Week 20 in the war on cancer has passed. Here are the highlights:
Dyanne is still coughing a bit and has a sore mout and has been a bit tired. She is maybe getting a bit better, but still not completely well.
We went for a regular check-up (every 6 months) of the ovarian cysts she has. The gynecologist at the Oslo University Hospital did not seem concerned. He believes they are not cancerous and no need to do anything. However, we asked him what he would think about anti-estrogen and anti-progesterone treatment and his response was that… “well, if you are considering this, maybe a better option might be to just do surgery and remove the last ovary and the cysts”. It would, naturally, be an irreversible procedure (unlike e.g. anti-estrogen drugs), but maybe it would be more effective in stopping estrogen and progesterone. We will discuss with our hormone experts and will also see an endocrinologist this coming week to discuss.
After weeks of back and forth, we (read: Dyanne) has started SEG-CUSP that has been specially designed for Dyanne by brother Arne, with significant input from Kast Richard E, Niki and Dr Rosell. SEG-CUSP stands for Side-Effect Guided Coordinated Undermining of Survival Paths. In short, the concept (which I believe I have also described in previous posts) is to use a cocktail of “old” medicines that each have some evidence to suggest can have an anti-cancer effect. The hope is that the sum of these drugs will overwhelm the cancer cells and stop their growth. The new drugs will be added on top of the other drugs she is taking.
The first three drugs, which she started today are: warfaring, auronafin (which contains gold!) and celecoxib. More drugs may be added in a few days, and maybe some will be removed if side effect are too severe.
In last week’s update, I probably should have included a note on the latest liquid biopsy that Niki has helped us do (just before Christmas, got results on New Years Eve). It found a small amount of the resistance mutation T790M. This has been found before as well, and then it disappeared. That it is coming back may mean we ought to look into switching from erlotinib to a third generation TKI.

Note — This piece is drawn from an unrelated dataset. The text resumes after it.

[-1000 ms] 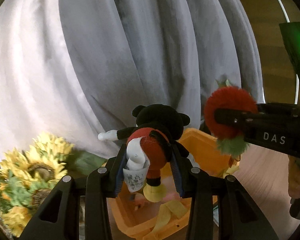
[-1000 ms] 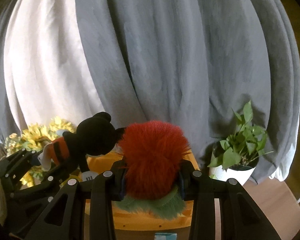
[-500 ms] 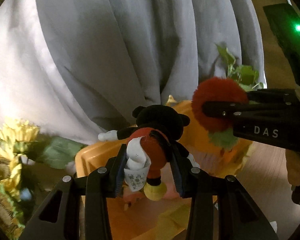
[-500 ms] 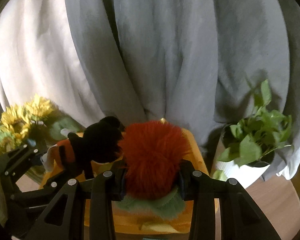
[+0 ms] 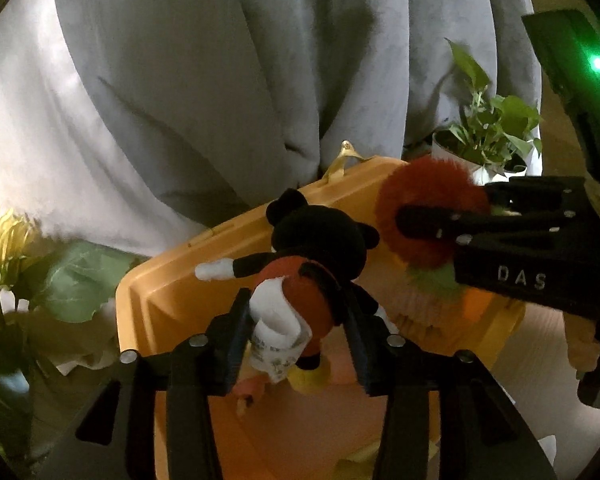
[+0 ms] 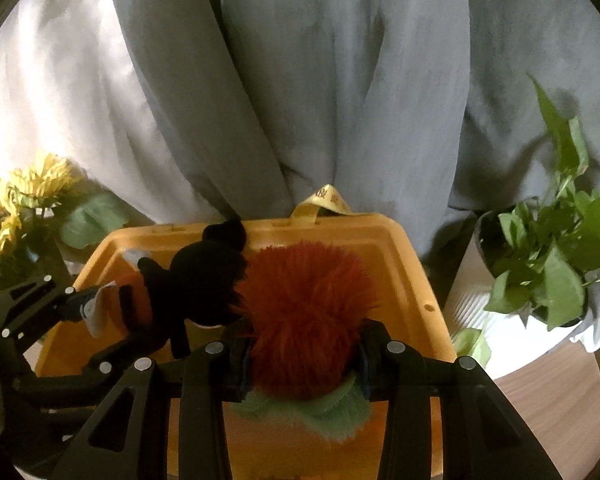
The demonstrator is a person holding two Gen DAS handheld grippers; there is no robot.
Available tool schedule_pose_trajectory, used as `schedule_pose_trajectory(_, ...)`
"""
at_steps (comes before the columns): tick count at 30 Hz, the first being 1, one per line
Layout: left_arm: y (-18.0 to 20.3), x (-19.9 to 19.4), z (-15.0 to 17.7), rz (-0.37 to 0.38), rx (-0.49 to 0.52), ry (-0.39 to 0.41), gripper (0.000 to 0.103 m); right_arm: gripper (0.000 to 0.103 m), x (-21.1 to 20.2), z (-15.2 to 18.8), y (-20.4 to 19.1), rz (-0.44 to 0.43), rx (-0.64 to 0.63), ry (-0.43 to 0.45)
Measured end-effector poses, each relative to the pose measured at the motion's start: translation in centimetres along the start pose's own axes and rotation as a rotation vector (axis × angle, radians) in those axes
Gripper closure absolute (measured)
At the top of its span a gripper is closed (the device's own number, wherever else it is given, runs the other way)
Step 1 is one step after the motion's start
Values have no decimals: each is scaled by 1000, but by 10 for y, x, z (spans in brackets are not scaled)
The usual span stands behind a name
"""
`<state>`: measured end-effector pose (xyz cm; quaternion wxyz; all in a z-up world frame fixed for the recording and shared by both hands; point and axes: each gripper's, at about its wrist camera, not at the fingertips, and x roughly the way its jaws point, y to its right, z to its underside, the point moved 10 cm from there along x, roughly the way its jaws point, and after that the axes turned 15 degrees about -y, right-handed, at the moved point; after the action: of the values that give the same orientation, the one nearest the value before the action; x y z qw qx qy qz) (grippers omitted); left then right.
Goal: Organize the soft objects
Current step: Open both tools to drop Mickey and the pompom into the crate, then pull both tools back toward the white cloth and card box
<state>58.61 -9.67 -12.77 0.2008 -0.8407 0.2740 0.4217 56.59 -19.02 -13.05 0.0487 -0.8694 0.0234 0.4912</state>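
My left gripper [image 5: 296, 316] is shut on a black and red mouse plush [image 5: 312, 248] with a white label, held above the open orange bin [image 5: 152, 292]. My right gripper [image 6: 302, 354] is shut on a fuzzy red plush with a green base [image 6: 308, 304], also over the orange bin [image 6: 412, 276]. The two toys hang side by side and almost touch. The mouse plush [image 6: 200, 280] and left gripper [image 6: 76, 300] show at the left of the right wrist view. The red plush [image 5: 424, 208] shows at the right of the left wrist view, in the right gripper [image 5: 412, 220].
Grey and white curtains [image 6: 300, 80] hang right behind the bin. Yellow sunflowers [image 6: 24, 196] stand to its left. A potted green plant in a white pot [image 6: 548, 264] stands to its right. A yellow ribbon [image 6: 328, 200] sticks up at the bin's back rim. Some soft things lie inside the bin [image 5: 252, 388].
Both grippers have moved forward and tilted down with their toys, from in front of the curtain to over the bin. The bin's inside has come into full view. Both grips are unchanged.
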Motion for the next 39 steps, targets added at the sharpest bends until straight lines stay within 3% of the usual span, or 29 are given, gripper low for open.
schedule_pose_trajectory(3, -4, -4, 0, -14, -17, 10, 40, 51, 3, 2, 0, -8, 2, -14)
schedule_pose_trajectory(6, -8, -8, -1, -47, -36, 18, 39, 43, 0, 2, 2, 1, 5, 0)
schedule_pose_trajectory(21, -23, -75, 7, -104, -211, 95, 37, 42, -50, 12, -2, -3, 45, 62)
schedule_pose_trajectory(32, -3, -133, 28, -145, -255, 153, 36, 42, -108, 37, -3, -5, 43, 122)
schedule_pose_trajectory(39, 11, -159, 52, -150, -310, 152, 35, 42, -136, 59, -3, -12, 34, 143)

This coming week, we will do new CT and MR scans. We are crossing our fingers they give us good news.
Thanks a lot to brother Arne for making a cocktail of drugs tailored for Dyanne. And special thanks to Kast Richard E for coming up with the concept in the first place. And thanks to Niki for so many things smile emoticon
And thanks to the most wonderful woman in the world. The only wife I plan to have – Dyanne.